* [Goal of the exercise]:
Below are records; how many of their lines contain "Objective"? Give the number and no other words.

* [Data]:
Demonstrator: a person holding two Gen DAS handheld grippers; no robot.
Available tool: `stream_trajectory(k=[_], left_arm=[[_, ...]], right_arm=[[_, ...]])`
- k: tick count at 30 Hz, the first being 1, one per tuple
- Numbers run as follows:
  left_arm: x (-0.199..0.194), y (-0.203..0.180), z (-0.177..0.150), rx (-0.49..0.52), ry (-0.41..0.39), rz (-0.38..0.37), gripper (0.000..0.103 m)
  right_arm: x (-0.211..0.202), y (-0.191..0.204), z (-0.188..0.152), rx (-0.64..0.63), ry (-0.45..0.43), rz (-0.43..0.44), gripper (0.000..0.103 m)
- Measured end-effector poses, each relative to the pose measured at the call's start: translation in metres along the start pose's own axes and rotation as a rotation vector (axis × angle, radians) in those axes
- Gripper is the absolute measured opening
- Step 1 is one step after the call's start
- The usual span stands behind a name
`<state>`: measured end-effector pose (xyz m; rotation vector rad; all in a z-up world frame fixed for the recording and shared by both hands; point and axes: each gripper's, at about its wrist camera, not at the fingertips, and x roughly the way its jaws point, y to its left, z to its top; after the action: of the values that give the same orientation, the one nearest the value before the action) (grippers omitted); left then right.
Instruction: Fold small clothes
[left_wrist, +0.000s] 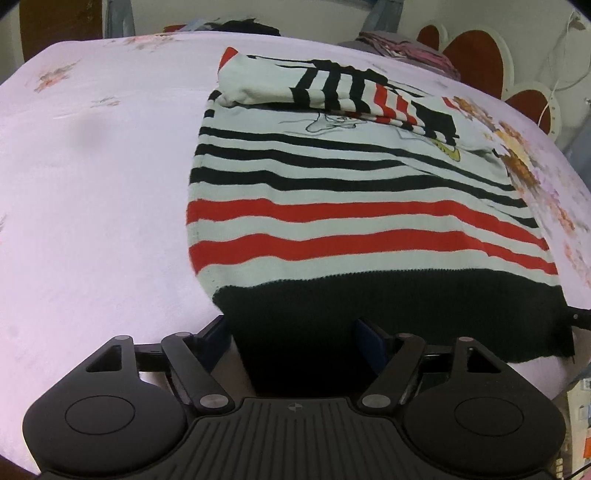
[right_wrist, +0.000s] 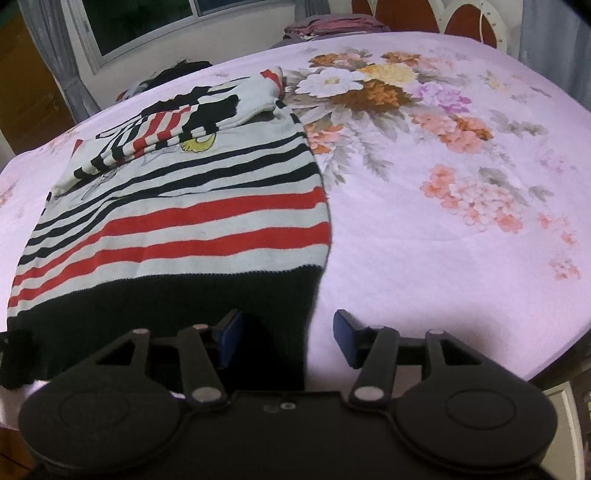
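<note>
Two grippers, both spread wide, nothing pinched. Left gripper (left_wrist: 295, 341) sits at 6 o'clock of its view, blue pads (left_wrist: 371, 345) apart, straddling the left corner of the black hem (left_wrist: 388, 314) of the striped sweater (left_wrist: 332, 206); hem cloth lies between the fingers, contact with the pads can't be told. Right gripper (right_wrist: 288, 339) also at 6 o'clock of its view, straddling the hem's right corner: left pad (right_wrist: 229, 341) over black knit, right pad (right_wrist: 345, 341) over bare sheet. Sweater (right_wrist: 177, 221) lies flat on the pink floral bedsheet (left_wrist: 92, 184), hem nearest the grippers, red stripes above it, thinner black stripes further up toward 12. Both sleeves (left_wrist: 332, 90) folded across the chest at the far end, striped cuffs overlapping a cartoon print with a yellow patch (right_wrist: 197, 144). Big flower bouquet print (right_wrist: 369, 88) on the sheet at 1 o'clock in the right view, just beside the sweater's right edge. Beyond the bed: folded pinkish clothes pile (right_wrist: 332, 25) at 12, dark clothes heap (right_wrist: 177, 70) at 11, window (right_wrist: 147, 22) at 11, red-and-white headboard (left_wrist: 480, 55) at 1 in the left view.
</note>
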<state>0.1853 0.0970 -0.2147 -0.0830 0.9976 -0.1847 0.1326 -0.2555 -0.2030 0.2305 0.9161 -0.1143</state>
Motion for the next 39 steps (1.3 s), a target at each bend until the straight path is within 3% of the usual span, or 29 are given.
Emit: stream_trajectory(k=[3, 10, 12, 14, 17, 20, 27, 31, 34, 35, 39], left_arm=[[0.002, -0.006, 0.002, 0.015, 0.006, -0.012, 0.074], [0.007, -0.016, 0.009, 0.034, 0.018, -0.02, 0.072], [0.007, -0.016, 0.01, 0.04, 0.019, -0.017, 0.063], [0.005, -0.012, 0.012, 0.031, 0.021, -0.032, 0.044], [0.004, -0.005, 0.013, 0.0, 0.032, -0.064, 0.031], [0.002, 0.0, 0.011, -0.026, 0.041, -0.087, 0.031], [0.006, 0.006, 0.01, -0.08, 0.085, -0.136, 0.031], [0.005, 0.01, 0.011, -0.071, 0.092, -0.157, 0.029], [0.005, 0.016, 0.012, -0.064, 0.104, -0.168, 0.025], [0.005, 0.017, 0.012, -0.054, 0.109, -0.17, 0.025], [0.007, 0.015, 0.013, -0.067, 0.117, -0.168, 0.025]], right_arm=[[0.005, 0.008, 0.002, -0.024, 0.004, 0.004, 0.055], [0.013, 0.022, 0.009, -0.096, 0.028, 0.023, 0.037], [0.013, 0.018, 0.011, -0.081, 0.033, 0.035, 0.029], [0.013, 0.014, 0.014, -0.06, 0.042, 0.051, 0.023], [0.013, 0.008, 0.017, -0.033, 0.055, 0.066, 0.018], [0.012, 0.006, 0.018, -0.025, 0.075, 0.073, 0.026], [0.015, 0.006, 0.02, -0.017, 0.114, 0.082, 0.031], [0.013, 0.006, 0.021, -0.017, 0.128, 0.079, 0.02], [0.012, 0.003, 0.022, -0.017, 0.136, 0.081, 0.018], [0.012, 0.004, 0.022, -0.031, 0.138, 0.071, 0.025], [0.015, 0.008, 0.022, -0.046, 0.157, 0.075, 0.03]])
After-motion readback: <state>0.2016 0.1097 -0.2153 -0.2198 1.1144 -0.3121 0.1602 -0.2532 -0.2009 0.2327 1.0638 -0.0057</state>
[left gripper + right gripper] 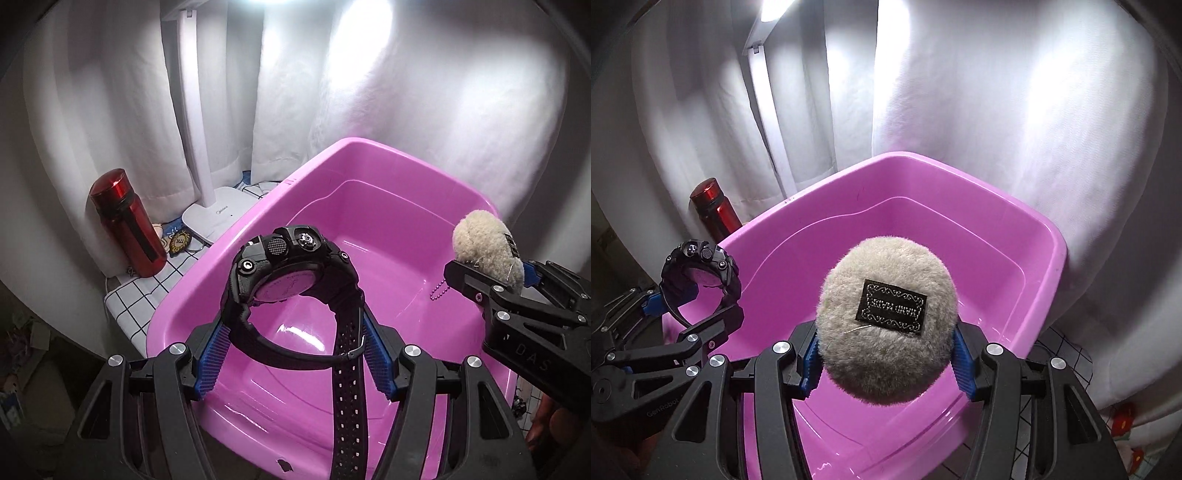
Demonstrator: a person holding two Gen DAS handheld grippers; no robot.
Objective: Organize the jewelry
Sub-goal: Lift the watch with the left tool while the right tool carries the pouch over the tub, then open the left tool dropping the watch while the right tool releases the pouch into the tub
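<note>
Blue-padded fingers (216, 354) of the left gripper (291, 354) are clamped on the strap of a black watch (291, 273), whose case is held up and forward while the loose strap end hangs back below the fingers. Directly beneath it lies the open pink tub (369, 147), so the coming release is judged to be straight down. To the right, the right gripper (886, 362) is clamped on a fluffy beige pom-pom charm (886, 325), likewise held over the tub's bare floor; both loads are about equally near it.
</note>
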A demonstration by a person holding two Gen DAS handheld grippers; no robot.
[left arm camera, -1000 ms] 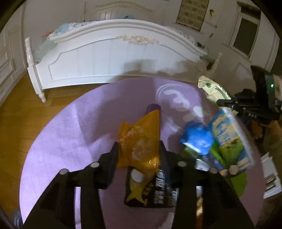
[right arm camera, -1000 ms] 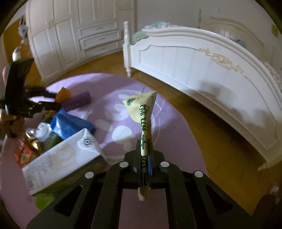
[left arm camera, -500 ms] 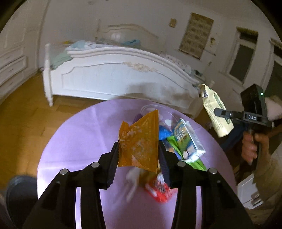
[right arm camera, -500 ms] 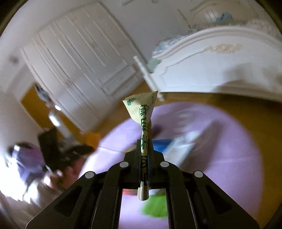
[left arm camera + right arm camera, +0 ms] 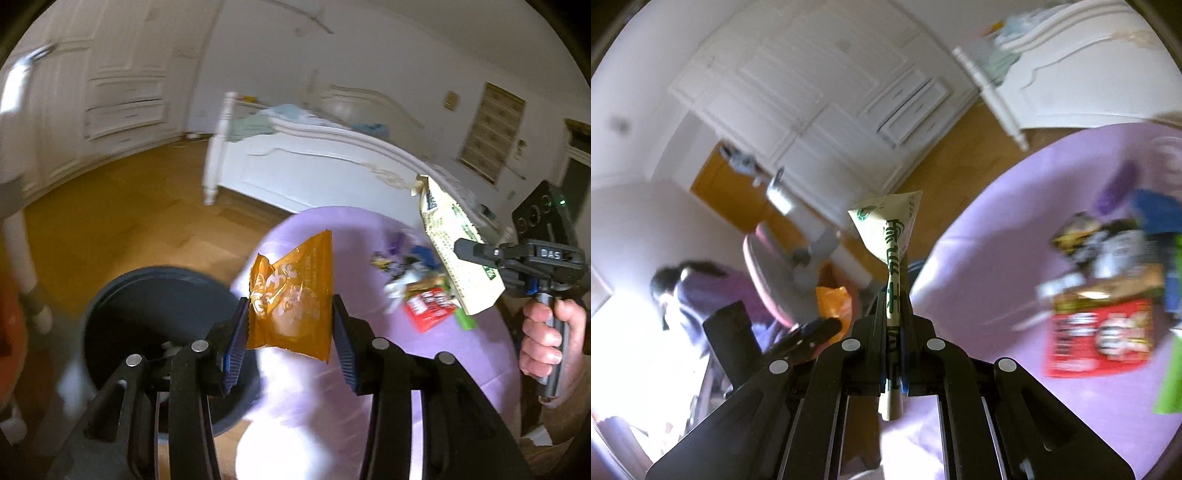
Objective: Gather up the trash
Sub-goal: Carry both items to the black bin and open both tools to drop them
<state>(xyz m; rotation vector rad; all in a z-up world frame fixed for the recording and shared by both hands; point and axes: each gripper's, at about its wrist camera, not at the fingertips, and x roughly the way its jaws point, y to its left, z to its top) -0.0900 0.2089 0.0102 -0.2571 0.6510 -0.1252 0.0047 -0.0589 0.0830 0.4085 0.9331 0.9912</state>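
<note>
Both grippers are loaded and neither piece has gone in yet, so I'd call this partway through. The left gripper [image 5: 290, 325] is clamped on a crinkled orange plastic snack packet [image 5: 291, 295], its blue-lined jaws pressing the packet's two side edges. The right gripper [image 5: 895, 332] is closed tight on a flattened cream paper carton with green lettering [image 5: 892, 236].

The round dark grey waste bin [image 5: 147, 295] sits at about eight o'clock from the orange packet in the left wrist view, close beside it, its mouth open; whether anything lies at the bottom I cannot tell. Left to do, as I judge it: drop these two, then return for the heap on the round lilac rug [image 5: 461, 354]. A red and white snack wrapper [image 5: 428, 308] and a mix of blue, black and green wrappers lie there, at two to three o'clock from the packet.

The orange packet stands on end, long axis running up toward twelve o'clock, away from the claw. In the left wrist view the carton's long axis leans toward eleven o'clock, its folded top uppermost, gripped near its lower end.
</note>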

* [Solution]:
2